## Problem details
From the listing below, pull out the lines that hold "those".

## Material for this exercise

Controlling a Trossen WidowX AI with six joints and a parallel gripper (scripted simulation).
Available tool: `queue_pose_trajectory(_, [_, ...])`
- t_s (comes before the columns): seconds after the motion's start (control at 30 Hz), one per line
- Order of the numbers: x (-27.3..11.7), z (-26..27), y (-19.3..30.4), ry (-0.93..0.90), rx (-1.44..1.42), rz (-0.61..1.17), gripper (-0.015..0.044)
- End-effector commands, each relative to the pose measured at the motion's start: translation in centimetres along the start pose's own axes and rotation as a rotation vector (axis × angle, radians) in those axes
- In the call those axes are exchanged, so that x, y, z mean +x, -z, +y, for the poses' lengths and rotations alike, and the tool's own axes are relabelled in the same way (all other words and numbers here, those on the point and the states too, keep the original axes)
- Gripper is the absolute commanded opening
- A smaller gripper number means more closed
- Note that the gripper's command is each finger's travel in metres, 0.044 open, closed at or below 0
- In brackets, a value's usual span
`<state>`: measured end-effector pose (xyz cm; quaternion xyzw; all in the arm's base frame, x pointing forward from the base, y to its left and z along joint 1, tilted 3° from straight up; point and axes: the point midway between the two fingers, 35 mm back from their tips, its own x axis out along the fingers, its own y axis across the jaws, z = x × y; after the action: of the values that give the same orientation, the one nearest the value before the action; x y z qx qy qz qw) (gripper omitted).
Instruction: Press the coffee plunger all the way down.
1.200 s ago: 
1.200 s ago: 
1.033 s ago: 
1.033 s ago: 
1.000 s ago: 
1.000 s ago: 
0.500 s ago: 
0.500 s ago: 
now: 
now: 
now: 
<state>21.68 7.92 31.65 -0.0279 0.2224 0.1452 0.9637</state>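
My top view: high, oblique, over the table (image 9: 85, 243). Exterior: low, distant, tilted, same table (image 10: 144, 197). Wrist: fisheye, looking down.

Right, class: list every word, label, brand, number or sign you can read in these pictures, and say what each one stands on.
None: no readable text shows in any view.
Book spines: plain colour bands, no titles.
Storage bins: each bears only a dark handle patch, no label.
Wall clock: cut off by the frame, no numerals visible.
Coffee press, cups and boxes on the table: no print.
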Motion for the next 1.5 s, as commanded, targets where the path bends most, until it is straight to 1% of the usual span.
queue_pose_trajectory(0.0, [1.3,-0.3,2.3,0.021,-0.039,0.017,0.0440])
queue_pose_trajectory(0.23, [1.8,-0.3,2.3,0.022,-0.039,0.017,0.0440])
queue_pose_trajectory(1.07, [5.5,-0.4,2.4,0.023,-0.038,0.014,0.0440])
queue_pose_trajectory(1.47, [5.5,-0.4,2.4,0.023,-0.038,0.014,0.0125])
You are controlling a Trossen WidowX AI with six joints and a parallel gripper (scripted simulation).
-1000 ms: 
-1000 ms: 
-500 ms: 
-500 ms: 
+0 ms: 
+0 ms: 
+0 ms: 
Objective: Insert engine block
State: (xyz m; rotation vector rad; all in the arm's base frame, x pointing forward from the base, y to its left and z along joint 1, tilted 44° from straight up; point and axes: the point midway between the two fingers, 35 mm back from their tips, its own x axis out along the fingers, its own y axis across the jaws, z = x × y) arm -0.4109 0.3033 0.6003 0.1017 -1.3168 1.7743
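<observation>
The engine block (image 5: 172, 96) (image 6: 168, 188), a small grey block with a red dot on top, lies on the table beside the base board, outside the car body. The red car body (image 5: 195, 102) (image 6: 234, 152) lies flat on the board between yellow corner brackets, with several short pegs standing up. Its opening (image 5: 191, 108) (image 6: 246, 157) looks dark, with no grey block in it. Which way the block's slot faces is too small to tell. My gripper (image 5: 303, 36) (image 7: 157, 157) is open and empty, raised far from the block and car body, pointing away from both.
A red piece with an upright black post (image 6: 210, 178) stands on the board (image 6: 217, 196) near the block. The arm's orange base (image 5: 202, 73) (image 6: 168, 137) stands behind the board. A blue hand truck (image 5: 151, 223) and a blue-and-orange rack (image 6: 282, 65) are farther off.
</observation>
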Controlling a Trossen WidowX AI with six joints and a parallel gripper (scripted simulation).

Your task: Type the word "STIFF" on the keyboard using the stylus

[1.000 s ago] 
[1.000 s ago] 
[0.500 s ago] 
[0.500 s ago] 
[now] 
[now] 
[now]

## Answer space
- End-effector commands, each relative to the pose measured at the motion's start: translation in centimetres along the start pose's own axes and rotation as a rotation vector (axis × angle, radians) in those axes
- In the call those axes are exchanged, so that x, y, z mean +x, -z, +y, for the poses' lengths and rotations alike, and the tool's own axes are relabelled in the same way (all other words and numbers here, those on the point and the states too, keep the original axes)

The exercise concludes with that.